Solnit and six others sat down suddenly on the sidewalk, holding their hands up  in V-signs. A phalanx of 25 police closed in on them as we took photographs and  notes from a few feet away. In moments the seven on the sidewalk were  handcuffed and led away. More police were swarming everywhere now, overwhelming  the remaining protestors by 10-to-one.
One block away, the dispersing crowd was walking backwards as more police marched on them with helmet visors down and guns and clubs drawn. By now five  of my students had joined this retreating witness, all holding their hands over  their heads and chanting “We are dispersing”
again and again.
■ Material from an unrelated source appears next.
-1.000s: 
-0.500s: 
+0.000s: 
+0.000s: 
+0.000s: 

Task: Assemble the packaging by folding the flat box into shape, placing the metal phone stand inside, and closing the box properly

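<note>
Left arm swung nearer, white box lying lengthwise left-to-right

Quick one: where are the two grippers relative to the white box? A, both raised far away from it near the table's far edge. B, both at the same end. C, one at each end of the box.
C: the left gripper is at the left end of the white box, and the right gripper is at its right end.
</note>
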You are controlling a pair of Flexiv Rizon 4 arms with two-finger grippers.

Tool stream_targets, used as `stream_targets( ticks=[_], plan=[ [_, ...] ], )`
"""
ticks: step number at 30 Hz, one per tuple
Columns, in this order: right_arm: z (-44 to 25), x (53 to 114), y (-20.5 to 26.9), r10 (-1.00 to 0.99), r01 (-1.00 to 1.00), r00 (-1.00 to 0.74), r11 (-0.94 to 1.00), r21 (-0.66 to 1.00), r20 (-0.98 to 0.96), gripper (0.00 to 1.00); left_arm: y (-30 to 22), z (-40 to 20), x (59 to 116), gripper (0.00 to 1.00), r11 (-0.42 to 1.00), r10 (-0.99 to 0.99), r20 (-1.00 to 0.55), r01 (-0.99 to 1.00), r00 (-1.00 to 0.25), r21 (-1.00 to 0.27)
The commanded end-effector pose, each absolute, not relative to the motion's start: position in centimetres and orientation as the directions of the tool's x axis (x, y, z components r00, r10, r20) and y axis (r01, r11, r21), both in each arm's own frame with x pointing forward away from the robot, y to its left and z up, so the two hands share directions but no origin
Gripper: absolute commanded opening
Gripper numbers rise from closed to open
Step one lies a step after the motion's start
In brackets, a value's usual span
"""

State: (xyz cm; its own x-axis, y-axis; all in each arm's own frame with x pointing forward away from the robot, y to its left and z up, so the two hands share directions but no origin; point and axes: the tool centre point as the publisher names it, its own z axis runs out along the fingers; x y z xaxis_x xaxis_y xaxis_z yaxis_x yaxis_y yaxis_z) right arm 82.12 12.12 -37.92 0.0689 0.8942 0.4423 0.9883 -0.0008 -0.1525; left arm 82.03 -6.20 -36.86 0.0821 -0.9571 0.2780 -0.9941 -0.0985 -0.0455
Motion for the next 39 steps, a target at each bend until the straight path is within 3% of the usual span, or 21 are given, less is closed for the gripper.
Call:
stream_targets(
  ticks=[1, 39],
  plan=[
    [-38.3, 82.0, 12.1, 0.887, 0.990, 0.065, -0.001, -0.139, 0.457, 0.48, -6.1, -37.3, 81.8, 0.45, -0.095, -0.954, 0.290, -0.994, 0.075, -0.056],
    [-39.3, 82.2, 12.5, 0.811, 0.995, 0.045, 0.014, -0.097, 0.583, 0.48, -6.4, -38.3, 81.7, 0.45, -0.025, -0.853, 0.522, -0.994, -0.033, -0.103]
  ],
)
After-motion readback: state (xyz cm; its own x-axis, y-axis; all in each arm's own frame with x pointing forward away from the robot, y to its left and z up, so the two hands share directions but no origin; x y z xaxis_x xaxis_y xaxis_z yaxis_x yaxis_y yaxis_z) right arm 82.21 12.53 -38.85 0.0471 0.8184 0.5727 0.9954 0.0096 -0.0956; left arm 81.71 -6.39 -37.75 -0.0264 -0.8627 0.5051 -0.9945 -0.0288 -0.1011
How could the police not notice how young they were, how utterly unthreatening,  how innocent?
I moved alongside the advancing and retreating lines to take a photograph when  I noticed that a policeman was aiming a shotgun straight at my chest. Fear  leaped in me, then he pointed the weapon down. But a moment later he was  looking down the barrel at me again. I was
holding a camera, notebook and pen.  Suddenly I found myself asking him, “Are you really pointing that f—ing gun  at me?”
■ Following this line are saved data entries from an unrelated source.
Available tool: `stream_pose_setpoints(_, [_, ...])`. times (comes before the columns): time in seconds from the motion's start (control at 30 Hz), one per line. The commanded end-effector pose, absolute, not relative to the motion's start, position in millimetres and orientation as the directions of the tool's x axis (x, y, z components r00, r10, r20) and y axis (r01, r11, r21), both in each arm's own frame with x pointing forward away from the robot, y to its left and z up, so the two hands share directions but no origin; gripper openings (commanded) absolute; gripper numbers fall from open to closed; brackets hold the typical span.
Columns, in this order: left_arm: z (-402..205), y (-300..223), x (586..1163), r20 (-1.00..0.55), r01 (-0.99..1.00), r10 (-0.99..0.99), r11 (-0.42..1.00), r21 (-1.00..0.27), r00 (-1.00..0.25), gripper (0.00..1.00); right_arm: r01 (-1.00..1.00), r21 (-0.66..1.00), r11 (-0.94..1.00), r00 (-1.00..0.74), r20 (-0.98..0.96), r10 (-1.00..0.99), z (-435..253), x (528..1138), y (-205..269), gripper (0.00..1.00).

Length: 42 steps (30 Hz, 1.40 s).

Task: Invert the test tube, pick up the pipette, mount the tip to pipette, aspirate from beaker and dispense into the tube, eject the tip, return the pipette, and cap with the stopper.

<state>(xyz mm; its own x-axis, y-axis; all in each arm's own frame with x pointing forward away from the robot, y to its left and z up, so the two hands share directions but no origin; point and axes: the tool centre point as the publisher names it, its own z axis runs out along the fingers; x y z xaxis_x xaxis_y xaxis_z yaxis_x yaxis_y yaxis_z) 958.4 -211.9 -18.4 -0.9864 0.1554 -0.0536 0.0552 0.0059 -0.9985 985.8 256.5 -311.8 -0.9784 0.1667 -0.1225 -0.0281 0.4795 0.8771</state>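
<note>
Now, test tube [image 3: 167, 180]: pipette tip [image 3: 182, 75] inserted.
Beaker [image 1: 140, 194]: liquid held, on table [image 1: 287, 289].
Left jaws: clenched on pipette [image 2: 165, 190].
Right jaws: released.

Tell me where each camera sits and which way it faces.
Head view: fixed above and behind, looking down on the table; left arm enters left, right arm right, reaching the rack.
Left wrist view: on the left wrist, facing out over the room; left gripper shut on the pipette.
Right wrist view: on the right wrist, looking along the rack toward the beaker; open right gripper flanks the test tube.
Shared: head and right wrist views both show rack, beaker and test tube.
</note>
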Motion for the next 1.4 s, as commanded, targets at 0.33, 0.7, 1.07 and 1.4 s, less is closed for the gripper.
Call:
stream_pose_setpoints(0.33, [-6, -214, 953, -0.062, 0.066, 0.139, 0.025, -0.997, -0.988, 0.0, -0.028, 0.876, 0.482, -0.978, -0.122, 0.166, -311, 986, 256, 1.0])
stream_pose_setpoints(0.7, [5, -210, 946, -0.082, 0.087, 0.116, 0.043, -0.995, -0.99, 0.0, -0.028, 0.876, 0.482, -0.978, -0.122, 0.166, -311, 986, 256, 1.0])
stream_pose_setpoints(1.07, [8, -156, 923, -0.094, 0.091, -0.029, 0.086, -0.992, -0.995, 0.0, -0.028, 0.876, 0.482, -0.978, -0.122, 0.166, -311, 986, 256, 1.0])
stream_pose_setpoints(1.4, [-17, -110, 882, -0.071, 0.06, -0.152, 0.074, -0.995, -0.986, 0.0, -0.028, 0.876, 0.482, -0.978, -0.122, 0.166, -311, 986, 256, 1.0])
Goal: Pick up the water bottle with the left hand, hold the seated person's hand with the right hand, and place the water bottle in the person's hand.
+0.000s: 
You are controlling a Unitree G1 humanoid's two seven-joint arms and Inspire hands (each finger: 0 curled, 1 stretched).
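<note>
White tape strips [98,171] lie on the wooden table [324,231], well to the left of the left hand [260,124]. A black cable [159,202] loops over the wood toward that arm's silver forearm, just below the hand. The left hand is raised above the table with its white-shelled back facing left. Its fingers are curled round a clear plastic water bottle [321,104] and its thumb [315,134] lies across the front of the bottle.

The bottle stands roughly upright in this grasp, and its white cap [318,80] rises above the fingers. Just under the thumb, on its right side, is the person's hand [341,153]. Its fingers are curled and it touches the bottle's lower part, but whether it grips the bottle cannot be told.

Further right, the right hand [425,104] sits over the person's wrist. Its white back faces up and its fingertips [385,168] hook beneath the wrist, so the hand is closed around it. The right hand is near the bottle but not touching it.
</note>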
Nothing happened, and I turned back to look for the students. They were on the  public sidewalk, but by now more police had arrived to prevent them from  walking any further.
The last I saw of them – Anne Beckett, Maddy Elfenbein, Jordan Bar Am, Rachel  Bloomekatz and Toussaint Losier, all undergraduates – their hands were still up  as they were swallowed up by the black-and-brown uniformed horde. When they  were on the ground, one officer added a final squirt of pepper spray. How brave  they look, I added to myself.
Two of my other students avoided arrest by happening to turn in another direction and, minutes later, Touissant, a tall African American with dreds and  a video camera, magically walked free because the police were too busy with  their already downed dissidents.
Police subsequently informed the larger world that a mob of menacing protestors  had disobeyed orders to dissolve an unlawful assembly and were treated  accordingly. In truth they may have radicalized the next generation of America’s future  leaders.